Automation turns the latest product and some services into commodities at breakneck speed, and then they are outsourced to the lowest bidder.  We all know many examples; software programs are coded in India, and corporate helps desks are farmed out to non-English speaking countries such as Russia. Outsourcing is a fact of business. 

As defined by wisegeek.com, a company outsources when it contracts with another to provide services that might otherwise be done in-house.  We all know what the bottom line is — it saves money.  So, how can you prevent your job from being viewed as a candidate to be moved overseas? Many of us walk a tightrope between creating products that automate various engineering tasks and figuring ways to speed design and development; at the same time, this also puts you at risk of eliminating our own jobs.  But some in the business world would say that we all should work to eliminate our jobs so that we can move on to learn more and create other opportunities.

Efforts made to learn and practice specific skills will help each of us create new opportunities and maintain employment. The skills we will need are those that cannot be done equally well for less money.  According to Daniel H. Pink, as stated in his book, “A Whole New Mind,” these skills include the creative ability “to forge relationships rather than execute transactions, tackle novel challenges instead of solving routine problems, and synthesizing the big picture rather than analyzing a single component.”

Part of this skill set rests with your ability to design, to deliver an esthetically pleasing look and feel to a product, service, device, or to equipment. Today’s product designs need to evoke an emotional

response in the buyer. How well you deliver this requirement will be a major factor that determines whether you keep your job or find it farmed out to engineers in another country.

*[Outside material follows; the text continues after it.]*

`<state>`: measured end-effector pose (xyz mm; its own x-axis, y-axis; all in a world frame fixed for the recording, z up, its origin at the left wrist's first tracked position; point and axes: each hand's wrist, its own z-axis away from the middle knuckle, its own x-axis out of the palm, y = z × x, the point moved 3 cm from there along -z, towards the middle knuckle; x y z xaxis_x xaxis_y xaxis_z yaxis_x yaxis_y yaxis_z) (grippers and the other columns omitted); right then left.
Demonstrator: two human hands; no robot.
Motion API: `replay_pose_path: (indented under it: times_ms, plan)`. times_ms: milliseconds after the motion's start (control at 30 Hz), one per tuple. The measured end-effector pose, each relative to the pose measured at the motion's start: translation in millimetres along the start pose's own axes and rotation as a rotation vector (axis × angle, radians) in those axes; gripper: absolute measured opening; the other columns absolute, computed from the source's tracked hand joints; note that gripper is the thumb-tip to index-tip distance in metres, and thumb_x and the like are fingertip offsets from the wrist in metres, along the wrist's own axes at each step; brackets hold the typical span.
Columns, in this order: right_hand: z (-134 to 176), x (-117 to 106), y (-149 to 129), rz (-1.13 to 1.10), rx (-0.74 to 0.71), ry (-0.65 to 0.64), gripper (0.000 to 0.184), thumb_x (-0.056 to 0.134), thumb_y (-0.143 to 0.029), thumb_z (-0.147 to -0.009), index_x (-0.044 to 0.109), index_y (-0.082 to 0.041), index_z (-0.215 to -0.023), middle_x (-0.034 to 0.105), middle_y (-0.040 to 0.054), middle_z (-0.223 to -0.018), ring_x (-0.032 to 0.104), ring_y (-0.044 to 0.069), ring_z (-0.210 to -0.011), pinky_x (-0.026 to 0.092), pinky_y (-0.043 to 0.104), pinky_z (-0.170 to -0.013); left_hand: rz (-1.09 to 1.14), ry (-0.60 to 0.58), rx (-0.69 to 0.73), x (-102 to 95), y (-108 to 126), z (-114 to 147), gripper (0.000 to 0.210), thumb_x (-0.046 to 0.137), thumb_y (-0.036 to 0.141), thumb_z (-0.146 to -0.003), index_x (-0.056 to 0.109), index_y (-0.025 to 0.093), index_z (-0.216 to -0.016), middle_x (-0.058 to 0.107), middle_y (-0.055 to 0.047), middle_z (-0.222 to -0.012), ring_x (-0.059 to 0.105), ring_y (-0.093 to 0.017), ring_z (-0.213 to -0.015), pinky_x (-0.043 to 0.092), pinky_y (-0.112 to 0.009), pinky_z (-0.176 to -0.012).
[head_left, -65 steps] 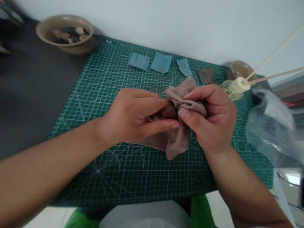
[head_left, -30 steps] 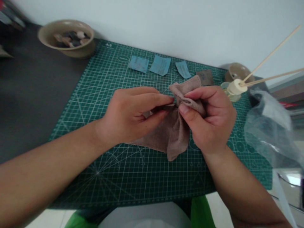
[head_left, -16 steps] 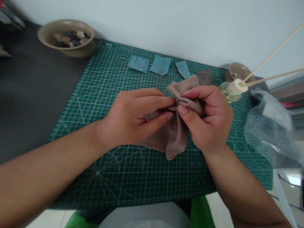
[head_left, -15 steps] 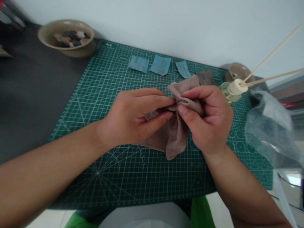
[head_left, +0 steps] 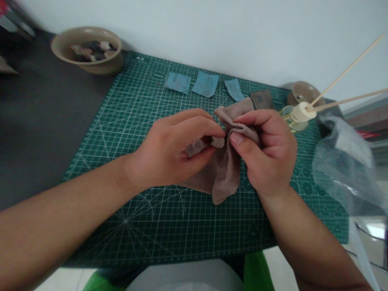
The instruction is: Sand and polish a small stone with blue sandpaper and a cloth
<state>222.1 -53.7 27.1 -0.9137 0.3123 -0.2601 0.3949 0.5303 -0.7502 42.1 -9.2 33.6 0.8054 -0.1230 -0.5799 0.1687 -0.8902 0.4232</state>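
Note:
My left hand pinches a small pale beige carved piece between thumb and fingertips; fine surface marks show on it, but its exact kind is unclear. My right hand is closed on a brownish-pink cloth, gathering a fold between thumb and forefinger. That fold lies right beside the small piece. The rest of the cloth hangs below and behind my left hand, over the green cutting mat.
Three blue printed paper pieces and a grey-brown one lie along the mat's back. A bowl of small dark and tan pieces stands back left. At right are a reed diffuser, a smaller bowl and a clear plastic bag.
The left fingers have parted slightly, and the small carved piece now shows between them. The right hand keeps its hold on the cloth, its thumb shifted a little.

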Motion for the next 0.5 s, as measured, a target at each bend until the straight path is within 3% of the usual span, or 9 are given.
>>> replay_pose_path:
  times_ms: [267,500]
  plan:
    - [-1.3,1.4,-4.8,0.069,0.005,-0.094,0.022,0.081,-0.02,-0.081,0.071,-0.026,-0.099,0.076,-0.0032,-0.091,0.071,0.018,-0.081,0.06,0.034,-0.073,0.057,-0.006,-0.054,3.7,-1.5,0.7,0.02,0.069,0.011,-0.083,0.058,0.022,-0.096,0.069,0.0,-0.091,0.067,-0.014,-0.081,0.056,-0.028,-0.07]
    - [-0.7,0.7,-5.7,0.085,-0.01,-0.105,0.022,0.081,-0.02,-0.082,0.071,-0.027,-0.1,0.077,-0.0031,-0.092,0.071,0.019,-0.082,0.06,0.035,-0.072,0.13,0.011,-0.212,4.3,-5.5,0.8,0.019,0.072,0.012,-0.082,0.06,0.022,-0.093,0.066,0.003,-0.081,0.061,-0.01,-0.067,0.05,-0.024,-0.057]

As Pink points out, design ability requires a whole-minded aptitude; not compartmentalized thinking.  It will be the design that differentiates a product, device, or equipment in a crowded market. Plus, design has the ability to create new markets.  Take a look at the cell phone.  In less then ten years, it has spawned new markets including ring tones and casing covers, just to name two.

For so many products, devices, services, and equipment, you and your competitors use basically the same technology. Your products offer similar performance and features, as well as price.  What then, are your differentiating factors?  How do you convince a customer to purchase your product?

Increasingly, it will be through the design. When you cannot compete with price, you are left to compete with design.

As Paola Antonelli, curator of architecture and design, Museum of Modern Art, is quoted as saying in Pink’s book, “Good design is a renaissance attitude that combines technology, cognitive science, human need, and beauty to produce something that the world didn’t know it was missing.”

llangnau@designworldonline.com

There are 2 Responses to “The new importance of design (Or, how to keep your job)”

#1 IAguy2 - 28 August, 2:31 PM

I think your comment about price & design is backwards.

I think that if you cannot compete with a better design, all you have left is to bring a “me too” product to the market place and compete on price.

But also realize more than one business type has commented lately that a mediocre design with good marketing with beat a good design with mediocre marketing every time. Do you need any exempli gratias?

#2 Tom Solon - 11 September, 12:30 PM

I agree that competing on price is the last resort and least desirable position. It undermines any attempt to build a lasting relationship.

Instead, one should compete on total value, which includes performance, reliability, transfer of brand recognition (intel inside, powered by Honda, etc.), and the intangibles sited by the author.

But how does an individual avoid being outsourced? Either one agrees to work at or below the global commodity rate currently in place for the task, or one imparts a unique, personal value in his or her performnce. This may be unique knowledge, skill, or talent but it may also comparative excellence in performance of a routine task. Such performance is usually the result of personal pride, desire for recognition for a job well done, and perhaps the hope for new or expanded opportunities.